Give back the whole listing word for word and skip each picture.
Start of THE DATA
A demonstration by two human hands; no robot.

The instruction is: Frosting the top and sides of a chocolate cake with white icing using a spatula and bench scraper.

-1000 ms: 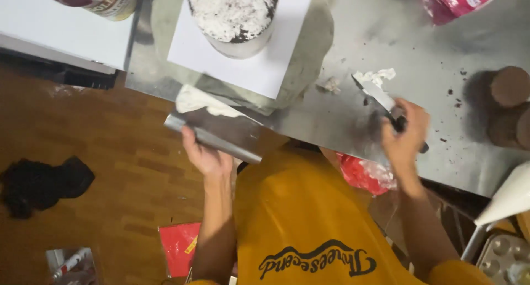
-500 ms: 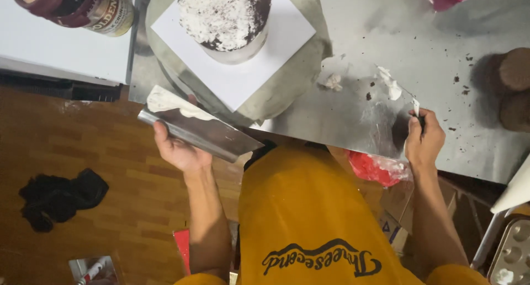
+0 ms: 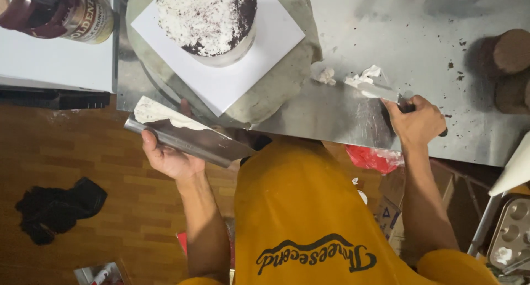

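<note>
Steel tabletop [image 3: 441, 20], dull grey, dusted with dark crumbs. A round metal turntable [image 3: 276, 92] is set on it at the left, with a white square board [image 3: 221, 86] on that. Smears and blobs of white cream [image 3: 327, 75] are seen just beside the turntable. Two brown cake rounds [image 3: 510, 53] are placed at the right edge. Below, a wooden floor [image 3: 83, 152]; a black cloth [image 3: 55, 210] is left on it.

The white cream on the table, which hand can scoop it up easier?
Probably the right hand. Its palette knife already has its blade in the cream blobs on the steel table. The left hand holds a metal scraper off the table's edge, away from them.
</note>
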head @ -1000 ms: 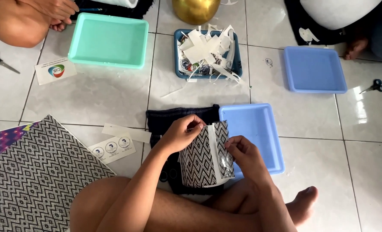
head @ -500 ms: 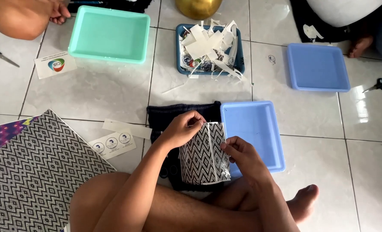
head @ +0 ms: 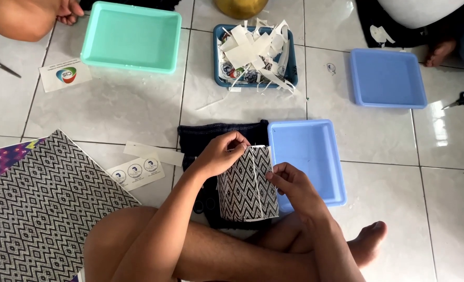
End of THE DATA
_RESPONSE TO THIS EXERCISE_
A demonstration by two human hands; no robot.

The instruction is: Frosting the top and sides of a chocolate cake with white icing using a spatula and bench scraper.

-1000 ms: 
-500 ms: 
+0 ms: 

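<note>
Steel tabletop [image 3: 441, 20], dull grey, dusted with dark crumbs. A round metal turntable [image 3: 276, 92] is set on it at the left, with a white square board [image 3: 221, 86] on that. Smears and blobs of white cream [image 3: 327, 75] are seen just beside the turntable. Two brown cake rounds [image 3: 510, 53] are placed at the right edge. Below, a wooden floor [image 3: 83, 152]; a black cloth [image 3: 55, 210] is left on it.

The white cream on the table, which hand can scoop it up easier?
Probably the right hand. Its palette knife already has its blade in the cream blobs on the steel table. The left hand holds a metal scraper off the table's edge, away from them.
</note>
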head @ -1000 ms: 
head @ -500 ms: 
head @ +0 ms: 

No additional output will be given.